◆ WHAT TO PRODUCE ◆
Return the lines below in which the string "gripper" occurs.
___ INFORMATION PROVIDED
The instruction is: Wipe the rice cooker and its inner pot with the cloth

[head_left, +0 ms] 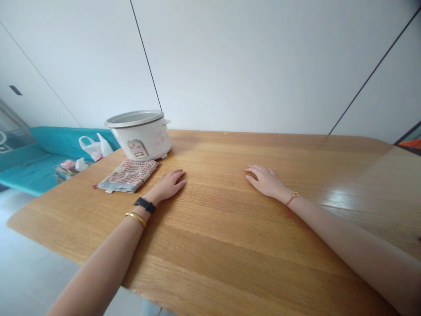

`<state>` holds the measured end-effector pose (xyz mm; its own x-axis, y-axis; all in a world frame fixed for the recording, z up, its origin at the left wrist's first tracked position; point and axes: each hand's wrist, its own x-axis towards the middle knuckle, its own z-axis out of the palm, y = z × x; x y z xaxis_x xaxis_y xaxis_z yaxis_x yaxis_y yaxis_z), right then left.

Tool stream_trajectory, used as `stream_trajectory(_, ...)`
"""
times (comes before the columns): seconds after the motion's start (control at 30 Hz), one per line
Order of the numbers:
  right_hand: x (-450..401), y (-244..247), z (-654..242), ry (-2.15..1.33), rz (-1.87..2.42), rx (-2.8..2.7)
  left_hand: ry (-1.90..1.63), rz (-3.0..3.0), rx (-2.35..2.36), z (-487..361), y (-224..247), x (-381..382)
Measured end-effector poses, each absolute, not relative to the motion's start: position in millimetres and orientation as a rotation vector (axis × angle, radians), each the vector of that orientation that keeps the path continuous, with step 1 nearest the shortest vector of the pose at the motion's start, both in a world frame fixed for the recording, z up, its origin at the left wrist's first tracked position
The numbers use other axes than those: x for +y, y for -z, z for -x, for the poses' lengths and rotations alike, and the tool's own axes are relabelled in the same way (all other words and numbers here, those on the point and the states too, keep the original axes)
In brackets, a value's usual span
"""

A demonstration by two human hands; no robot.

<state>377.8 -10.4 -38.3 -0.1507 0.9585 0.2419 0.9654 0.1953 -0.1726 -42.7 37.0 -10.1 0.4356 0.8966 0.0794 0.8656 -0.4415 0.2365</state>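
Left hand (168, 185) open, empty, flat beside folded patterned cloth (130, 175) | right hand (265, 181) open, empty on wooden table (210, 228) | lidless rice cooker (143, 140) just behind cloth | risk: a leftward forearm sweep could rumple the cloth into the cooker's base

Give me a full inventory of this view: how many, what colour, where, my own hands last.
Flat wooden table: one, light brown, centre
Rounded, lidless cooker: one, white, table's far left
Folded patterned cloth: one, red-brown and cream, before cooker
Long cushioned sofa: one, teal, behind table's left
Thin plastic bag: one, white, on sofa
Small blurred items: count unclear, pink, white, dark, beside bag
Smooth wall panels: several, white, background
Smooth floor: one, pale grey, lower left
Blurred object: one, orange, right edge
Left hand: one, black watch, gold bangle, near cloth
Right hand: one, red cord bracelet, on table
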Motion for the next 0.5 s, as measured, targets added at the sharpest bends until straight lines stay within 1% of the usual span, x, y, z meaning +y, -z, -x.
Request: stream_trajectory(0.5,-10.3,39.0,-378.8,0.042,1.805,-2.193,-0.287,-2.518,1.568,43.9,12.9,39.3)
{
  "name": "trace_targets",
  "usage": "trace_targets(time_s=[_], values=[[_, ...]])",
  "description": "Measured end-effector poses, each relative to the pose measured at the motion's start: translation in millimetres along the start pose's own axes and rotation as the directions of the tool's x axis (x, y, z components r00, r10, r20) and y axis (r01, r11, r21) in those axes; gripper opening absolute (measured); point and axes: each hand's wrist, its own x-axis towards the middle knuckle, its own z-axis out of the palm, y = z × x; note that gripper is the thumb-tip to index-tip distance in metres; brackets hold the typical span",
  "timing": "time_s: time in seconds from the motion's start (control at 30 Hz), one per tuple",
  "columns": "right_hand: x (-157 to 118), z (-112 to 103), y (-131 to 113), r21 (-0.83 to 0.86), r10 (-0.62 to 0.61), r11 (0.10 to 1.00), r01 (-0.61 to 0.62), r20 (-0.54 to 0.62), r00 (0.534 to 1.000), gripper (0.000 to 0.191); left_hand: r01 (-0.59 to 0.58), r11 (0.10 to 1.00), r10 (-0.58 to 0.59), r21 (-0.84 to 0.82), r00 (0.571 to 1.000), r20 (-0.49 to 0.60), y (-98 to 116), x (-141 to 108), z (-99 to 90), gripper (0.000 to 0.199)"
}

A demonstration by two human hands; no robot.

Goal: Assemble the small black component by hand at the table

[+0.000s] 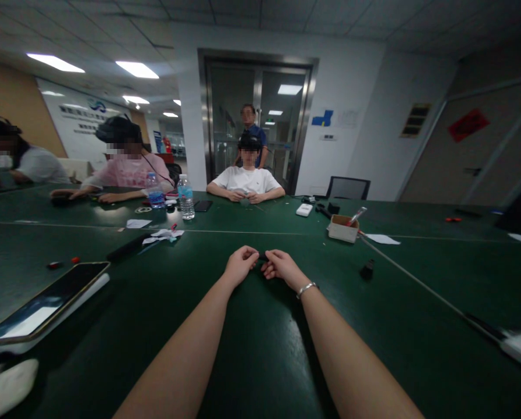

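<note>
Both arms reach out over the dark green table (260, 326). Between my fingertips, a small black object (261, 256) bridges the two hands. It is mostly covered by fingers, so its kind does not show. My left hand (241, 266) pinches its left end with thumb and forefinger. On the other side, my right hand (285, 270), with a silver bracelet (307, 288) at the wrist, grips the right end; its other fingers curl beneath. A small black piece (367, 269) lies on the table to the right of my right hand.
At left lies a phone (46, 299) on a white item. Beyond stand two water bottles (185, 198), near crumpled paper (163, 235). A small box (343, 228) holding a tool sits at right, by a cable (411, 273). Several people are across the table.
</note>
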Motion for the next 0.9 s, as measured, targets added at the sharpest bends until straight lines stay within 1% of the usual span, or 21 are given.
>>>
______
◆ OUTPUT OF THE EXERCISE ◆
  "description": "Measured end-effector poses, each relative to the pose measured at the motion's start: translation in millimetres along the start pose's own axes and rotation as the directions of the tool's x axis (x, y, z components r00, r10, r20) and y axis (r01, r11, r21) in those axes; gripper opening absolute (measured); point and axes: each hand's wrist, its own x-axis towards the middle knuckle, its own z-axis out of the palm, y = z × x; note that gripper is the thumb-tip to index-tip distance in metres; brackets hold the typical span",
  "columns": "right_hand: x (-157 to 118), z (-112 to 103), y (-131 to 113), r21 (-0.83 to 0.86), r10 (-0.62 to 0.61), r11 (0.10 to 1.00), r01 (-0.61 to 0.62), r20 (-0.54 to 0.62), r00 (0.534 to 1.000), gripper (0.000 to 0.191); left_hand: r01 (-0.59 to 0.58), r11 (0.10 to 1.00), r10 (-0.58 to 0.59), r21 (-0.84 to 0.82), r00 (0.571 to 1.000), r20 (-0.49 to 0.60), y (-98 to 116), x (-141 to 108), z (-99 to 90), gripper (0.000 to 0.199)"

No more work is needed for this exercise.